Giter Club home page Giter Club logo

pdfstructure's Introduction

PDF Structural Parser

pdfstructure detects, splits and organises the documents text content into its natural structure as envisioned by the author. The document structure, or hierarchy, stores the relation between chapters, sections and their sub sections in a nested, recursive manner.

pdfstructure is in early development and built on top of pdfminer.six.

  • Paragraph extraction is performed leveraging pdfminer.high_level.extract_pages().
  • Those paragraphs are then grouped together according to some basic (extendable) heuristics.

Document Model

class StructuredDocument:
  metadata: dict
  sections: List[Section]

class Section:
  content:  TextElement
  children: List[Section]
  level:    int

class TextElement:
  text:     LTTextContainer # the extracted paragraph from pdfminer
  style:    Style

Load and parse PDF

Illustration of document structure

The following screenshot contains sections and subsections with their respective content. In that case, the structure can be easily parsed by leveraging the Font Style only.
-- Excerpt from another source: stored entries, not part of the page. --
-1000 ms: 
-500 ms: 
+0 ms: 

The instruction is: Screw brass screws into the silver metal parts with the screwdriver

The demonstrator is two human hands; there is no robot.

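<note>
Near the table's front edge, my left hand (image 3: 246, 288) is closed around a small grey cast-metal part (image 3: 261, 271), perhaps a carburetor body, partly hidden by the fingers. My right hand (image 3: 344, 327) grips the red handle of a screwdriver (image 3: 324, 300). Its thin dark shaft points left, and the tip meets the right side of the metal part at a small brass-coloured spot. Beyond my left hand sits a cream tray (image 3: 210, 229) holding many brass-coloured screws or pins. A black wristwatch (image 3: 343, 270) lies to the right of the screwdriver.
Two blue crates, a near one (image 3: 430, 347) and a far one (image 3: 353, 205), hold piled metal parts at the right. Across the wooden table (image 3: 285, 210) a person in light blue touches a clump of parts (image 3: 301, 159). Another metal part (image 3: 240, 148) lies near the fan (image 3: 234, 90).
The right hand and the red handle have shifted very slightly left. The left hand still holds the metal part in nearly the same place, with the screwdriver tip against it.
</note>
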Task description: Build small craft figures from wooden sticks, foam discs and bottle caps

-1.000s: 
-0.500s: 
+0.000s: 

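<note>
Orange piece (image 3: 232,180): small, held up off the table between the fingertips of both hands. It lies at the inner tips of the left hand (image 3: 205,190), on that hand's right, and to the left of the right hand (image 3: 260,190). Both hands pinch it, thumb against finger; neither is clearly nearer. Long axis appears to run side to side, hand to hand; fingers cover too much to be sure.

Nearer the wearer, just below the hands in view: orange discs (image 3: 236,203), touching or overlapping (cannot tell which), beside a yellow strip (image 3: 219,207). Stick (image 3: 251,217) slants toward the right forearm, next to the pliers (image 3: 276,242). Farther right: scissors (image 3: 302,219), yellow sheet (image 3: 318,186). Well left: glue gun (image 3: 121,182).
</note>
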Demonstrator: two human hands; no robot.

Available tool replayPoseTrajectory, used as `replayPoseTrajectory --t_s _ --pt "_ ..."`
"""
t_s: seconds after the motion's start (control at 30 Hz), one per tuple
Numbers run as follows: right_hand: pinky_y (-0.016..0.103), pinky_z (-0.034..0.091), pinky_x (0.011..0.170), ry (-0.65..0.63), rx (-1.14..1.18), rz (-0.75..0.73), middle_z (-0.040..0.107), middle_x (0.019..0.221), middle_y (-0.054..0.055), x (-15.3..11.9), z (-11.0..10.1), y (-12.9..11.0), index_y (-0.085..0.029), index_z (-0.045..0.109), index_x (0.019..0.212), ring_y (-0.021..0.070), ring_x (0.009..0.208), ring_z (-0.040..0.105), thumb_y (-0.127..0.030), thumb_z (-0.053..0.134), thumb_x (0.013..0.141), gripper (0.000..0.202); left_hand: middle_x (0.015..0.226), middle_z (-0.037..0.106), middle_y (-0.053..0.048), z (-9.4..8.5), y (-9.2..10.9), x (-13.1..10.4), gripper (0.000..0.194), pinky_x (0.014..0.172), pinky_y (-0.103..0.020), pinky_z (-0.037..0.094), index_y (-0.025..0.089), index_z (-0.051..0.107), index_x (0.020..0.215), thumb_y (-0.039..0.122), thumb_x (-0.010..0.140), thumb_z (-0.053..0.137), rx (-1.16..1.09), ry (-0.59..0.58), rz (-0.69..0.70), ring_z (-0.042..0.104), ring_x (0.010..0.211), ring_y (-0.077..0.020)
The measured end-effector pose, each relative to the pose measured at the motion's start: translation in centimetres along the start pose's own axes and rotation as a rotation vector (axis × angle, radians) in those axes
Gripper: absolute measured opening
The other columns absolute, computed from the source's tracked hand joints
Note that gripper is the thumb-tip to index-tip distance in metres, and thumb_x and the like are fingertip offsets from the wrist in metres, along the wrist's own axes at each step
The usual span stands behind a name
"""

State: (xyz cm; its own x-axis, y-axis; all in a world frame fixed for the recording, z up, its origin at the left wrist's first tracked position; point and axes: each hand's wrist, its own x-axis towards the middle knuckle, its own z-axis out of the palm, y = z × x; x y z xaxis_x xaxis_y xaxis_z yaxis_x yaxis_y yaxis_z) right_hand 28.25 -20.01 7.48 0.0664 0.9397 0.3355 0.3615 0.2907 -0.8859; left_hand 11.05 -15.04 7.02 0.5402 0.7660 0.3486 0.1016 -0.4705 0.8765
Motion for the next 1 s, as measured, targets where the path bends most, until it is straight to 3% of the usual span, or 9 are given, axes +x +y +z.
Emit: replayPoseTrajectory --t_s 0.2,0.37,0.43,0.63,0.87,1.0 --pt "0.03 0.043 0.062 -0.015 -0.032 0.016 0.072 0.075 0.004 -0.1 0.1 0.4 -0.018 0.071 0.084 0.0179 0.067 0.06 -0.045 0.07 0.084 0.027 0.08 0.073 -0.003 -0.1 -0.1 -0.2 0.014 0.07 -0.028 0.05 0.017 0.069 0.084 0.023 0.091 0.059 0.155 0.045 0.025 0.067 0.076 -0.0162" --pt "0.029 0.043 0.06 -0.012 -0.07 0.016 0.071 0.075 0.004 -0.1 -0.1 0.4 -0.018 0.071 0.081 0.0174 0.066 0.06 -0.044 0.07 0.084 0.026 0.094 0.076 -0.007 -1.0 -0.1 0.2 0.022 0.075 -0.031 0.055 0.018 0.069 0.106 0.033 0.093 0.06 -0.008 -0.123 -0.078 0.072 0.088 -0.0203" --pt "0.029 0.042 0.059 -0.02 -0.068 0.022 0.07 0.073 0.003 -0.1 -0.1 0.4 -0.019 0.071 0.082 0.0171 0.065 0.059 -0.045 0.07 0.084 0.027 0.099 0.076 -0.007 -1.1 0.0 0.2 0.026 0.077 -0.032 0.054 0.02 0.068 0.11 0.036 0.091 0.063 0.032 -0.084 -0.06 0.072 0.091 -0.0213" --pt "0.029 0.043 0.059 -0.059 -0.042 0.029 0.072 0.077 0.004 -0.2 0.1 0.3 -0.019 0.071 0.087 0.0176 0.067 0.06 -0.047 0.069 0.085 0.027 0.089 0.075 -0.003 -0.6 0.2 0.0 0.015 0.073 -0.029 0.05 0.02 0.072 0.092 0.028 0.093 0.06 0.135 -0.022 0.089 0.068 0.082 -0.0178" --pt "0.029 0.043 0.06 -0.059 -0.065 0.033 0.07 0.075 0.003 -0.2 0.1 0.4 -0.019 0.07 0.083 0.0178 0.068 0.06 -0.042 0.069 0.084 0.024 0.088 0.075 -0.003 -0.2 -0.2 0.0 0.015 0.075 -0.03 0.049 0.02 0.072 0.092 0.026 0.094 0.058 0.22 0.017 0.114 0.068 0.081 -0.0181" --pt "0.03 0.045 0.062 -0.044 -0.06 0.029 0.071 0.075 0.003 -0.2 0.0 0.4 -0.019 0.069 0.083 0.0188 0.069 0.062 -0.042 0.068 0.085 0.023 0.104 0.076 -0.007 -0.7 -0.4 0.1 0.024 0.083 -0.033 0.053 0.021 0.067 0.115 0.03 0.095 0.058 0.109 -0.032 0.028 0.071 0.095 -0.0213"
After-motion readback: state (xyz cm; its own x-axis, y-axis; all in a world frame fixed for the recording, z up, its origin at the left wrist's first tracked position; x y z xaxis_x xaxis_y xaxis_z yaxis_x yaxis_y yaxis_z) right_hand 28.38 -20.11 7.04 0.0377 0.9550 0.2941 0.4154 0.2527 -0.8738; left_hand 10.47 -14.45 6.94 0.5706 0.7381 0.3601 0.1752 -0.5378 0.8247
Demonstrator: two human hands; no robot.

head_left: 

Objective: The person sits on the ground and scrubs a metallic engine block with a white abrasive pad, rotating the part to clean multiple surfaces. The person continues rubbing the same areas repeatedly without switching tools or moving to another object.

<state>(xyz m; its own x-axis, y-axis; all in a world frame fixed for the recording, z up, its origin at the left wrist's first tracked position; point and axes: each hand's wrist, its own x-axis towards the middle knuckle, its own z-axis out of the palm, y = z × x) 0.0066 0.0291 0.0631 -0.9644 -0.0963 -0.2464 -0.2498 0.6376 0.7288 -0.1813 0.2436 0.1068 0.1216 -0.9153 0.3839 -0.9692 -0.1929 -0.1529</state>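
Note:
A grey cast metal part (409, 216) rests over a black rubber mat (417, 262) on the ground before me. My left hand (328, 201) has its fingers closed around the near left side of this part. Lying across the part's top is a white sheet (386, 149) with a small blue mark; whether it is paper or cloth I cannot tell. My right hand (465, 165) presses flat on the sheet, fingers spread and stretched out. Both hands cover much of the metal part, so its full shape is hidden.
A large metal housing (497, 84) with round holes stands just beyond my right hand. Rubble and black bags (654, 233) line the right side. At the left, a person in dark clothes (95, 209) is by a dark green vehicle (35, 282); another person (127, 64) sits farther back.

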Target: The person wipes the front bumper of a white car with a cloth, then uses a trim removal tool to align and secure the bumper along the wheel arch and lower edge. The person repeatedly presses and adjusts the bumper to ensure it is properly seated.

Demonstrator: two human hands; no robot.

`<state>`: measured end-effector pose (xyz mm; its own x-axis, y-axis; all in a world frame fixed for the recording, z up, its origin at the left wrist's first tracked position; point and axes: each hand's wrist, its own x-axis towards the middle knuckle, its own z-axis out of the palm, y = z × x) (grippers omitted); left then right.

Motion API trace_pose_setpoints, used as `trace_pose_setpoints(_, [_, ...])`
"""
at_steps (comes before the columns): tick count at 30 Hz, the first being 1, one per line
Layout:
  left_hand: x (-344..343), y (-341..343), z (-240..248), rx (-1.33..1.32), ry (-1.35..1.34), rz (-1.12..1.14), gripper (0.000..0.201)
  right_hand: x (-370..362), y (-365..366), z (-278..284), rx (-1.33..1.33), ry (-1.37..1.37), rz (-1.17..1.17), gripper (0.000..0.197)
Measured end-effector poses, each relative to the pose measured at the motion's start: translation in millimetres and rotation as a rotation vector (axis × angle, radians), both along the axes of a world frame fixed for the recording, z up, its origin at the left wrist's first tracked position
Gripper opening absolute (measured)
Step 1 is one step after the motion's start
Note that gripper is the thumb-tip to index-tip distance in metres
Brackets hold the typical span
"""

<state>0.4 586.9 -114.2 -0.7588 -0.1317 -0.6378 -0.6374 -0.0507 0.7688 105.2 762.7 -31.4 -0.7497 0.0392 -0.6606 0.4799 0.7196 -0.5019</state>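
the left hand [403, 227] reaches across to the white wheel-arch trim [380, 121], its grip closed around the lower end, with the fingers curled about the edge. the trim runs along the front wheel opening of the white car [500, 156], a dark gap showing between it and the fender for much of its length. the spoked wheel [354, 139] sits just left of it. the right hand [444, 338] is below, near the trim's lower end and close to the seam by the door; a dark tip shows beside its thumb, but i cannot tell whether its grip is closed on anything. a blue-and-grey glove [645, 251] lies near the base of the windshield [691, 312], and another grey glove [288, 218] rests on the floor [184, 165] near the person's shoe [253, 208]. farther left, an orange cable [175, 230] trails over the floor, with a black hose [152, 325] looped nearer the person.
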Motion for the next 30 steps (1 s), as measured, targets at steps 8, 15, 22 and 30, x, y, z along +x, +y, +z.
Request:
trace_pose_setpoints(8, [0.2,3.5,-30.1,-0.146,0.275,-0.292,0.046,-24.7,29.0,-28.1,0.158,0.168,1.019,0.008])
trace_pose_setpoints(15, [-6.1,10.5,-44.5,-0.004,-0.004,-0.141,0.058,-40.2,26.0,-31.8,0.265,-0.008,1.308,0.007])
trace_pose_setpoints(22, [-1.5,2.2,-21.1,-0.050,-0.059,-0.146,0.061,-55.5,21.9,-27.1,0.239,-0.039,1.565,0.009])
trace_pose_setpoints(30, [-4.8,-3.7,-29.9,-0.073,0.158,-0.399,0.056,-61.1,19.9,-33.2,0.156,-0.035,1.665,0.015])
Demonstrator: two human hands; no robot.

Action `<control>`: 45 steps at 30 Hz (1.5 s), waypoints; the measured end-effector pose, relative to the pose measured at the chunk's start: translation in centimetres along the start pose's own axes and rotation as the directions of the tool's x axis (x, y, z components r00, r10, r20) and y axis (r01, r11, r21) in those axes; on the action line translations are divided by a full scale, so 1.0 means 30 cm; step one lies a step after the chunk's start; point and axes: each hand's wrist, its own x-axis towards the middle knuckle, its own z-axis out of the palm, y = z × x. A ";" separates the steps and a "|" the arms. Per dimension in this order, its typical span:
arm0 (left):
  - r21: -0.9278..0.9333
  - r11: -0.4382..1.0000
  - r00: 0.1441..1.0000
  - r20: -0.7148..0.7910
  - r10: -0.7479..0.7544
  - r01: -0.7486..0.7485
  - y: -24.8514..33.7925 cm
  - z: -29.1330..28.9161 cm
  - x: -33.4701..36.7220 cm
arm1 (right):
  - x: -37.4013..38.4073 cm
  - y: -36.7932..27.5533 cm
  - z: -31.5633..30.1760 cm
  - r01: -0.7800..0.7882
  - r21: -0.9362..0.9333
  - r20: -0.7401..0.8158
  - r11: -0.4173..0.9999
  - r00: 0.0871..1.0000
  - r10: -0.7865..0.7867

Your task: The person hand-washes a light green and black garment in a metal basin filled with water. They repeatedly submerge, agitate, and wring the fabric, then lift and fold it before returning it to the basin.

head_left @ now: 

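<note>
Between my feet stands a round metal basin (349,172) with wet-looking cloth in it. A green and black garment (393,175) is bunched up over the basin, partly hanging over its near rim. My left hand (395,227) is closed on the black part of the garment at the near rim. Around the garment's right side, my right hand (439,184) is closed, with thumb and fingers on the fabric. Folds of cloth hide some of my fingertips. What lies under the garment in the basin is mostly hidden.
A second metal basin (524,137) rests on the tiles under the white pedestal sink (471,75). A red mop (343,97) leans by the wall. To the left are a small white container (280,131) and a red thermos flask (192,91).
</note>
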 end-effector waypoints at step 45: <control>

Example PDF PDF source: github.com/TSiege

Parse PDF

    from pdfstructure.hierarchy.parser import HierarchyParser
    from pdfstructure.source import FileSource

    parser = HierarchyParser() 
    
    # specify source (that implements source.read())
    source = FileSource(path) 
     
    # analyse document and parse as nested data structure
    document = parser.parse_pdf(source)

Serialize Document to String

To export the parsed structure, use a printer implementation.

    from pdfstructure.printer import PrettyStringPrinter

    stringExporter = PrettyStringPrinter()
    prettyString = stringExporter.print(document)

Excerpt of the parsed document (serialized to string)

Parsed data: interview_cheatsheet_pretty.txt

[Search Basics]
	[Breadth First Search]
		[Definition:]
			An algorithm that searches a tree (or graph) by searching levels of the tree first, starting at the root.
			It finds every node on the same level, most often moving left to right.
			While doing this it tracks the children nodes of the nodes on the current level.
			When finished examining a level it moves to the left most node on the next level.
			The bottom-right most node is evaluated last (the node that is deepest and is farthest right of it's level).

		[What you need to know:]
			Optimal for searching a tree that is wider than it is deep.
			Uses a queue to store information about the tree while it traverses a tree.
			Because it uses a queue it is more memory intensive than depth first search.
			The queue uses more memory because it needs to stores pointers

Encode Document to JSON

    from pdfstructure.printer import JsonFilePrinter
    
    printer = JsonFilePrinter()
    file_path = Path("resources/parsed/interview_cheatsheet.json")
    
    printer.print(document, file_path=str(file_path.absolute()))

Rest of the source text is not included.